Required action: Using the data that follows, state the number of lines holding the word "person", and give no other output.
----
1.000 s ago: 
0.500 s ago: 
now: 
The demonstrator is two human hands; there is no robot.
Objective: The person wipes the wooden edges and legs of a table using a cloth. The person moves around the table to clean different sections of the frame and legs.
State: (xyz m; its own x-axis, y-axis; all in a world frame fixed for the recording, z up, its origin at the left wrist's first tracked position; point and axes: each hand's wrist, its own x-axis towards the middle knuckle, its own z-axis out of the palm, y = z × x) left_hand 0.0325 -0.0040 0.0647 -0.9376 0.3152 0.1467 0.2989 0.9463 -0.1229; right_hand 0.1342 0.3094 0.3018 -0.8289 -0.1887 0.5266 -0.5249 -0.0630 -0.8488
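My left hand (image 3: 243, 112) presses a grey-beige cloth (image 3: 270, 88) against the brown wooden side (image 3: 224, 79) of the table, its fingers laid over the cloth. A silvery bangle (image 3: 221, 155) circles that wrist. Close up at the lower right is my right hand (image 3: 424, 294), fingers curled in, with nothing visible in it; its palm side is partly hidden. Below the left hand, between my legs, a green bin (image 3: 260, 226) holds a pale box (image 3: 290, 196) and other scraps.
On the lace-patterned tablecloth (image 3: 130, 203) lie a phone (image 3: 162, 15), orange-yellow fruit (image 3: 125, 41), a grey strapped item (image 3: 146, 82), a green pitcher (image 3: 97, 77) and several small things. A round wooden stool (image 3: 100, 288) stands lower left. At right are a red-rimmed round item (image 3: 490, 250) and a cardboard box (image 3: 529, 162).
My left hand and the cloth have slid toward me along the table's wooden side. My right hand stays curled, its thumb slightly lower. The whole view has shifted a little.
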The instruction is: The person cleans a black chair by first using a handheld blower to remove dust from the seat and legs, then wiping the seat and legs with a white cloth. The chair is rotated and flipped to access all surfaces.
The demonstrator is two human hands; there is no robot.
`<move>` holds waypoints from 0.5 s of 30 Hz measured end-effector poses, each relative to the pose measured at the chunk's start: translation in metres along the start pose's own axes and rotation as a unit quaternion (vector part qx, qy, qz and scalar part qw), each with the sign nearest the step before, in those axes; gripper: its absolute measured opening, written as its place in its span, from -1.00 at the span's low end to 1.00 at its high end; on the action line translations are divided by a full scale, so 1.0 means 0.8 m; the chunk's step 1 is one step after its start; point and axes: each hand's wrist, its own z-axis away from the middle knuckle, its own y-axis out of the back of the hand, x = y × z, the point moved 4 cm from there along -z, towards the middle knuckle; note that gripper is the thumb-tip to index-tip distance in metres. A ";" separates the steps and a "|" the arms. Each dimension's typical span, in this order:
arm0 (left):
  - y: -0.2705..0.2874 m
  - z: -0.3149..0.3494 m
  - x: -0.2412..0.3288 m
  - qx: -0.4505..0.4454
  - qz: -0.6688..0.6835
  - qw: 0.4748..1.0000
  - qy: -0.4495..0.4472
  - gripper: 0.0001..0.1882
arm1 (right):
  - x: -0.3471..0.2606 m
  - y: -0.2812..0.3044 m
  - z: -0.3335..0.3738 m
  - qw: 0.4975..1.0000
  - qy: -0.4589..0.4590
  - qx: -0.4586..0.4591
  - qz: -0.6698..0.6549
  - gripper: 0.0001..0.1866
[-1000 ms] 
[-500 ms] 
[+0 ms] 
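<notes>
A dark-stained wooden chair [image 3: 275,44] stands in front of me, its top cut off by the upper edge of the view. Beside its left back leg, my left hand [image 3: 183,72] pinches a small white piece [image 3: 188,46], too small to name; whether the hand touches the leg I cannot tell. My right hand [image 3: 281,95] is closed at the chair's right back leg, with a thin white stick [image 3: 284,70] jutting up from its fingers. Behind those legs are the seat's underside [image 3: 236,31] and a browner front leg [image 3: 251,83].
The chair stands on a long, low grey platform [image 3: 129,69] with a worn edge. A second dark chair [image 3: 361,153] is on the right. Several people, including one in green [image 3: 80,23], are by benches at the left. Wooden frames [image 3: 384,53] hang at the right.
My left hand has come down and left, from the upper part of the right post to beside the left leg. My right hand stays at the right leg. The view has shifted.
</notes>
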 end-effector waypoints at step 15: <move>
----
Final answer: 2